*** Opening of DATA ***

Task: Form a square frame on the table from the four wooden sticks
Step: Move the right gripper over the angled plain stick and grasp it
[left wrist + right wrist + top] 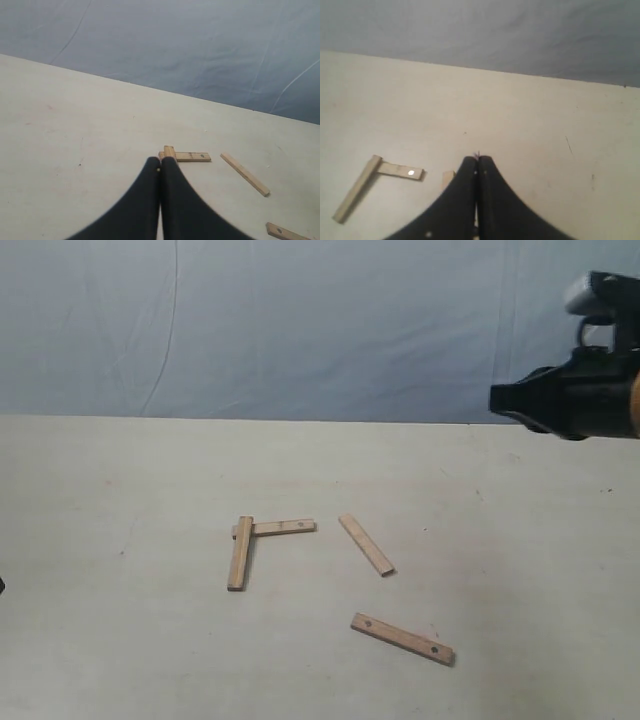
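Left jaws pressed together, empty; L-shaped stick pair [190, 156] on counter [75, 125] just beyond tips. Right jaws likewise closed, empty, high above counter; diagonal stick [366, 545] and holed stick [402, 638] well below, separate.

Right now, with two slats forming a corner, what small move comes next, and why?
Probably open the shut right pincer and lower it onto the loose diagonal light-brown wooden slat; it lies nearest the open end of the L-shaped slat pair.
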You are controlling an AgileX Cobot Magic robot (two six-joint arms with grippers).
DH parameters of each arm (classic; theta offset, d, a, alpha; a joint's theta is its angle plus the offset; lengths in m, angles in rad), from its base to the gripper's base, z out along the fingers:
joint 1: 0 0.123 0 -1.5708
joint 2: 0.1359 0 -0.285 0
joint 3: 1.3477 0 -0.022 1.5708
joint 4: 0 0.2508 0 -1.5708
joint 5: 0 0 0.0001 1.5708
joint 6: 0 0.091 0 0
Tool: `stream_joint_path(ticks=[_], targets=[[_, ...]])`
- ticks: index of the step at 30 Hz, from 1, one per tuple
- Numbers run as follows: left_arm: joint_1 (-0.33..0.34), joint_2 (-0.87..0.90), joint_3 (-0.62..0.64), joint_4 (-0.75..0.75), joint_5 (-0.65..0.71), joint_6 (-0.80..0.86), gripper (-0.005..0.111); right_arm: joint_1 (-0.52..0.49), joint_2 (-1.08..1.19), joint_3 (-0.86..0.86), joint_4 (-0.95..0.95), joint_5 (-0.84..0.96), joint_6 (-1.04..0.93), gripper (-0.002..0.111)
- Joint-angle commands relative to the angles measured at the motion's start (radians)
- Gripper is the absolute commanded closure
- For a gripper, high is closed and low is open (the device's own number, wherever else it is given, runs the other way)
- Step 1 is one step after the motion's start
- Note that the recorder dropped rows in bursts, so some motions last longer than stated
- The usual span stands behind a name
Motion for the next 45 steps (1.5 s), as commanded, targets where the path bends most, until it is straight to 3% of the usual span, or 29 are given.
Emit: stream_joint_path(ticks=[1,4,6,11,13,16,17,20,22,28,45], targets=[[0.005,-0.005,0.004,0.005,-0.007,-0.005,0.107,0.131,0.128,-0.079,-0.043,0.245,-0.052,0.109],[0.005,-0.005,0.004,0.005,-0.007,-0.005,0.107,0.256,0.201,-0.097,-0.043,0.719,-0.215,0.109],[0.005,-0.005,0.004,0.005,-0.012,-0.005,0.107,0.314,0.268,-0.149,0.120,1.027,-0.463,0.109],[0.005,-0.005,0.004,0.005,-0.030,-0.005,0.107,0.302,0.464,-0.557,0.985,1.394,-1.364,0.109],[0.005,-0.005,0.004,0.005,-0.030,-0.005,0.107,0.302,0.511,-0.674,1.195,1.473,-1.509,0.108],[0.005,-0.005,0.004,0.005,-0.030,-0.005,0.107,0.327,0.552,-0.751,1.430,1.434,-1.649,0.094],[0.005,-0.005,0.004,0.005,-0.030,-0.008,0.107,0.344,0.568,-0.758,1.497,1.402,-1.677,0.084],[0.005,-0.005,0.004,0.005,-0.030,-0.008,0.107,0.385,0.613,-0.763,1.561,1.333,-1.701,0.062],[0.005,-0.005,0.004,0.005,-0.030,-0.011,0.107,0.408,0.642,-0.763,1.577,1.297,-1.701,0.056],[0.005,-0.005,0.004,0.005,-0.030,-0.014,0.107,0.431,0.724,-0.765,1.652,1.214,-1.696,0.056],[0.005,-0.005,0.004,0.003,-0.030,-0.033,0.107,0.419,0.828,-0.765,1.613,1.157,-1.694,0.057]])
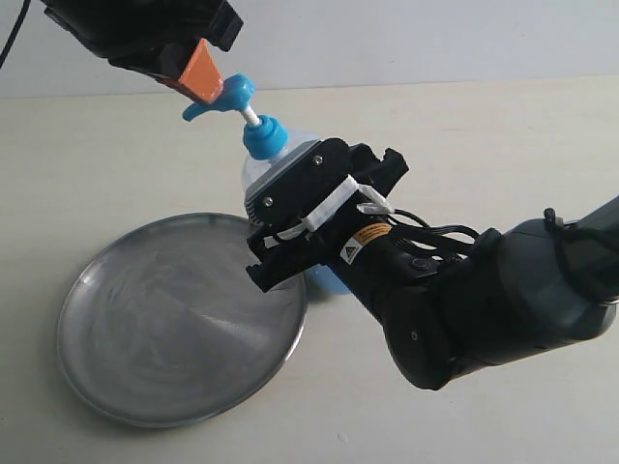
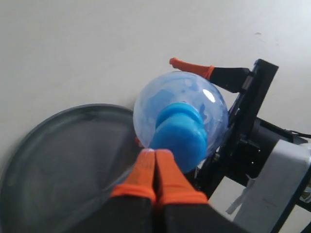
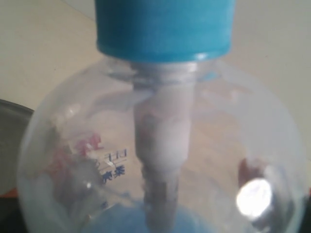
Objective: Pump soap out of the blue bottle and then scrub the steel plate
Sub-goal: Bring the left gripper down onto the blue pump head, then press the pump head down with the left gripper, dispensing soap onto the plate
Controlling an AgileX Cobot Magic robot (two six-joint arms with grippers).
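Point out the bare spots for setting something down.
Free: the table strip behind the blue bottle, and the near patch between the steel plate and the right arm. Crowded: the bottle, right gripper around it, left gripper on its pump.

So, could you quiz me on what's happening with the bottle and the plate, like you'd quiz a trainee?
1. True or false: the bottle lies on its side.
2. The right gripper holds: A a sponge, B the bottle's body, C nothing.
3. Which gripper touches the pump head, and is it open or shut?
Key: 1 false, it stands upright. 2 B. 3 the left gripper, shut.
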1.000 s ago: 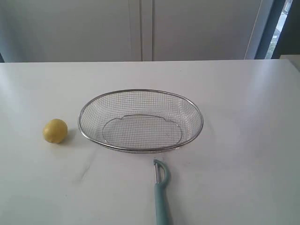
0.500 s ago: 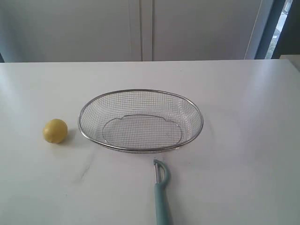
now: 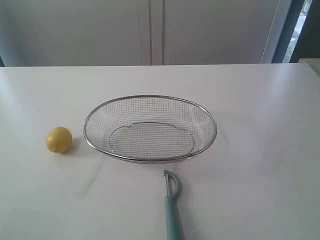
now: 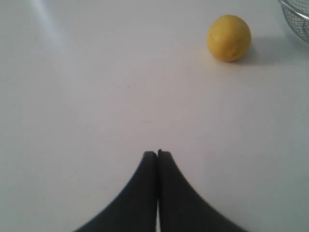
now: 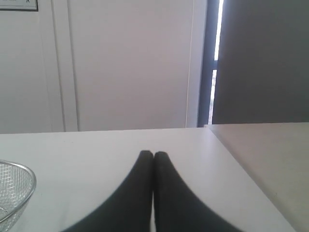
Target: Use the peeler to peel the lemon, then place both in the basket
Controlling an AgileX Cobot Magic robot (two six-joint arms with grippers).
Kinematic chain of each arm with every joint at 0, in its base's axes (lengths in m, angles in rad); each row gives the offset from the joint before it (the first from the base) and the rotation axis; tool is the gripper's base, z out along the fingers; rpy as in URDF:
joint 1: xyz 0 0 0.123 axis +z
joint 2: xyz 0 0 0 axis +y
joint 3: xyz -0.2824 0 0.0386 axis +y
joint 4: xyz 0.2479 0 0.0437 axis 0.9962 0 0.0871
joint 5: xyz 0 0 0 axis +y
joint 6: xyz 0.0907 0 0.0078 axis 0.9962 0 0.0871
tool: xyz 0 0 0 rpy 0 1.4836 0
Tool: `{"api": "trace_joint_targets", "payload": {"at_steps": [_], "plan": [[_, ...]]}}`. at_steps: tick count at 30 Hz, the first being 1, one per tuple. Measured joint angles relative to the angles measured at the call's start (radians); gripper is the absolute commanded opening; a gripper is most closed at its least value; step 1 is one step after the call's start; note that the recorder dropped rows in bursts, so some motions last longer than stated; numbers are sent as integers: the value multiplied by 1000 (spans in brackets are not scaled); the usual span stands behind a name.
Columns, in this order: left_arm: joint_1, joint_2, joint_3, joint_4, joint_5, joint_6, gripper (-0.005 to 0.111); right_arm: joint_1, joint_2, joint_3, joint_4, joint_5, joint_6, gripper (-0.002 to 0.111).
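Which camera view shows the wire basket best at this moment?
The exterior view: the basket sits whole and empty in mid-frame, rim and mesh clear. The left wrist view catches only a sliver of its edge in one corner; the right wrist view shows one end, cut off by the frame.

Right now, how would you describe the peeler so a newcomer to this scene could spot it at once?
On the white table, find the wide wire-mesh basket near the middle. The peeler lies just off its near rim, apart from it, blade head toward the basket. It is the only long, slim, pale teal thing; the lemon left of the basket is round and yellow.
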Motion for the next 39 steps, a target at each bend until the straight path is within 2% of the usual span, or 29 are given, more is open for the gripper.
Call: {"api": "trace_joint_targets", "payload": {"at_steps": [13, 30, 39], "plan": [[0, 0, 0, 0, 0, 0, 0, 0, 0, -16, 0, -39, 0, 0], [0, 0, 0, 0, 0, 0, 0, 0, 6, -252, 2, 305, 0, 0], [0, 0, 0, 0, 0, 0, 0, 0, 144, -359, 2, 445, 0, 0]]}}
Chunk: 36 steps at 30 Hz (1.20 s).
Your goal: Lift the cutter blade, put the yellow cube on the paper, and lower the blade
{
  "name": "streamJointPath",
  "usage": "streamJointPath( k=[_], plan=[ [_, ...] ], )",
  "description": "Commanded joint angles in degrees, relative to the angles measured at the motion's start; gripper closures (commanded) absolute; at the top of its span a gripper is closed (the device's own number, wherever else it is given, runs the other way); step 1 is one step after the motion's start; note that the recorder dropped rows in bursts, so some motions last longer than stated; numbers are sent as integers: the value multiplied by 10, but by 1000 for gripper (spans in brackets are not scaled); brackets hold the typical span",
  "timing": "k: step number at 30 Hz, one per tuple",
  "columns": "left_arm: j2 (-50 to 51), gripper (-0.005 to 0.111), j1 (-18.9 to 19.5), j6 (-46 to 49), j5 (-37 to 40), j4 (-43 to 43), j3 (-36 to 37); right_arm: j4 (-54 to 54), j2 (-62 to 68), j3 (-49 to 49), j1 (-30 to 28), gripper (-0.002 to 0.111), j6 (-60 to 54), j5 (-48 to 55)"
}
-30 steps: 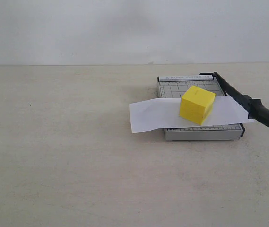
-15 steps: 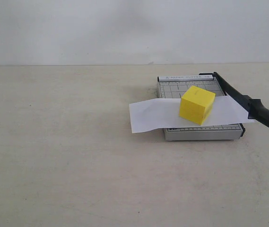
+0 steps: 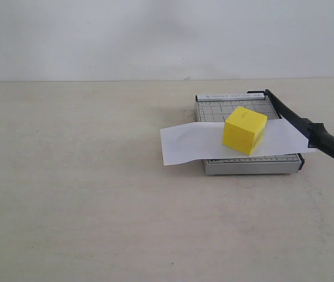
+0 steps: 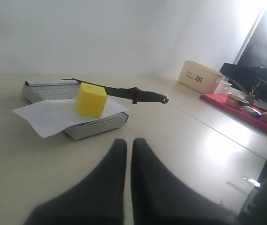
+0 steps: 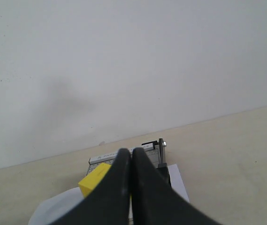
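Our left gripper [image 4: 129,140] and right gripper [image 5: 131,151] were pinched closed, empty. The yellow cube [image 3: 245,130] sat on the paper [image 3: 190,143]; the cutter blade [image 3: 296,120] ran far-to-near along the trimmer's [image 3: 249,166] right edge (nearer our right arm, we judged)

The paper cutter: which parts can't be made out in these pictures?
- Right wrist view: the shut right gripper hides the cutter blade and part of the yellow cube.
- Exterior view: the trimmer header print is too small to read.
- Exterior view: the cube covers the paper beneath it.
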<state>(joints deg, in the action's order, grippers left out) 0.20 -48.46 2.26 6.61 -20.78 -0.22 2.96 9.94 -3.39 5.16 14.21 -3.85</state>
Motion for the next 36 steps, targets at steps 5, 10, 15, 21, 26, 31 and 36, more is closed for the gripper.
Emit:
streamJointPath(
  k=[5,10,15,21,26,31,36],
  plan=[
    [-2,102,45,4,-8,3,2,-3,-2,1,1,108,0,-4],
    [-2,102,132,4,-6,3,2,-3,-2,1,1,108,0,-4],
    [-2,102,277,4,-6,3,2,-5,-2,1,1,108,0,-4],
    [-2,102,394,4,-6,3,2,-5,-2,1,1,108,0,-4],
    [-2,102,449,4,-6,3,2,-5,-2,1,1,108,0,-4],
    [-2,102,482,4,-6,3,2,-5,-2,1,1,108,0,-9],
    [-2,102,496,4,55,123,2,-5,-2,1,1,108,0,-10]
  ],
)
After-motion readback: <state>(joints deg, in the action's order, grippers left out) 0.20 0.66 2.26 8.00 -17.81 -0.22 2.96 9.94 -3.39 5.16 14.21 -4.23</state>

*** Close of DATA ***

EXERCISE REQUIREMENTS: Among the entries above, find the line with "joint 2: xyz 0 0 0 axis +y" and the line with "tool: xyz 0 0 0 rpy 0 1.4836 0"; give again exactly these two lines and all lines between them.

RESULT FOR THIS TASK:
joint 2: xyz 0 0 0 axis +y
joint 3: xyz -0.2824 0 0.0386 axis +y
joint 4: xyz 0.2479 0 0.0437 axis 0.9962 0 0.0871
joint 5: xyz 0 0 0 axis +y
joint 6: xyz 0.0907 0 0.0078 axis 0.9962 0 0.0871
tool: xyz 0 0 0 rpy 0 1.4836 0

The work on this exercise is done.